The vitreous humor (the very structures gel-like collagen & fluid substance in the eyeball behind the iris) starts to break down/liquify in spots as we age; this is a common and benign cause of age-related floaters. You can picture how floaters work by imagining crystal-clear jello that had set in a clear glass. If you took a hot knife and quickly swiped it through the jello, some of the jello would melt; you would see an aberration in the path of light through that spot; you wouldn't see perfectly through it. Turn the glass and the aberration would be different at different angles. That's approximately how floaters work. Some are minimal, some are more marked because of the plane of liquifaction/separation of collagen fibers. They do not "move", though, through the vitreous any more than that melted jello moves through the whole.

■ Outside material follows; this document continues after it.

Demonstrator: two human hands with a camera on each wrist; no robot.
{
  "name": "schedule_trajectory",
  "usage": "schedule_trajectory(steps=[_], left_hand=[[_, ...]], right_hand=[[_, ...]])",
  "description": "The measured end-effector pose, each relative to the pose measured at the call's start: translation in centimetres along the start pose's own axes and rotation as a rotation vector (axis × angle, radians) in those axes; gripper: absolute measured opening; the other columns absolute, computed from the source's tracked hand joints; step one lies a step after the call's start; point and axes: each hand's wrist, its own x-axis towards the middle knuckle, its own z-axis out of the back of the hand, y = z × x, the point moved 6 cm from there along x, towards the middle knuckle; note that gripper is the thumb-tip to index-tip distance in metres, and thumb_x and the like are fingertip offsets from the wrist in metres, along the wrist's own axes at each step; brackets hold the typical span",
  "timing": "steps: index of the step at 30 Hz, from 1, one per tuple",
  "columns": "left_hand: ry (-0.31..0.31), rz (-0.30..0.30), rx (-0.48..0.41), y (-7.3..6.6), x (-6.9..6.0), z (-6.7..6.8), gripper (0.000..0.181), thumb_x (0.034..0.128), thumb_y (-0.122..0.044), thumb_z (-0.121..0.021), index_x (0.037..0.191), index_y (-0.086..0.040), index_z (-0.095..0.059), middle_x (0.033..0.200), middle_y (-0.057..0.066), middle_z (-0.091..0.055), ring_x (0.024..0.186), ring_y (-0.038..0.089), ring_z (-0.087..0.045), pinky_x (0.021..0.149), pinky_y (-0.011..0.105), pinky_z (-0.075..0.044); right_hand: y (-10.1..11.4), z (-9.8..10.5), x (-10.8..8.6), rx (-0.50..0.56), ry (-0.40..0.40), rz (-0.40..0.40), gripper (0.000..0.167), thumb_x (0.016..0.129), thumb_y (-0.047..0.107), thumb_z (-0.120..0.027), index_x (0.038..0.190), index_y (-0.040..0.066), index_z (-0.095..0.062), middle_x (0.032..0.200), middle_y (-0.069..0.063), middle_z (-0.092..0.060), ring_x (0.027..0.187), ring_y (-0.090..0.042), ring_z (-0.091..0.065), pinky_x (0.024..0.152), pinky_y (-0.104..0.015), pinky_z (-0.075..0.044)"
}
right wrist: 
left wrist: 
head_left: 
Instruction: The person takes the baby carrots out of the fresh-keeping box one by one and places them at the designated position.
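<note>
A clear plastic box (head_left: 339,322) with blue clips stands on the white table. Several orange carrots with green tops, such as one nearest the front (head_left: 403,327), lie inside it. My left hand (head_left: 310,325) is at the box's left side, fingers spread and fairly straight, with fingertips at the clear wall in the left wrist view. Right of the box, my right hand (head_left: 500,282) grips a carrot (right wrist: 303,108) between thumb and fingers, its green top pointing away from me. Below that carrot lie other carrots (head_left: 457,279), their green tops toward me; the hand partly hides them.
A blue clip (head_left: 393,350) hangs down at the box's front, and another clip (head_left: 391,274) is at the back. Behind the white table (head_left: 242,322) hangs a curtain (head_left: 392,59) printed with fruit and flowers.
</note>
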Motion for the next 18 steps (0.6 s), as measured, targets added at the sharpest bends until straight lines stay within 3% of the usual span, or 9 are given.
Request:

This morning I had a particularly bad attack of this while I was looking down and reading something...

Sudden onset of floaters disturbing your visual field are most likely not the more benign aging process of vitreous breakdown, and merit a trip (or at least a call) to the opthalmologist. Those kinds of floaters (sometimes associated with flashes) tend to be caused by vitreous detachment from the retina, and can lead to retinal detachments and/or hemorrhages. While often just isolated in nature, it can be a sign of more serious and vision-threatening retinal pathology.

I'd like to avoid a recurrence.

I don't know of any way at all to predict or restrict recurrences unless there is retinal pathology being treated by an opthalmologist.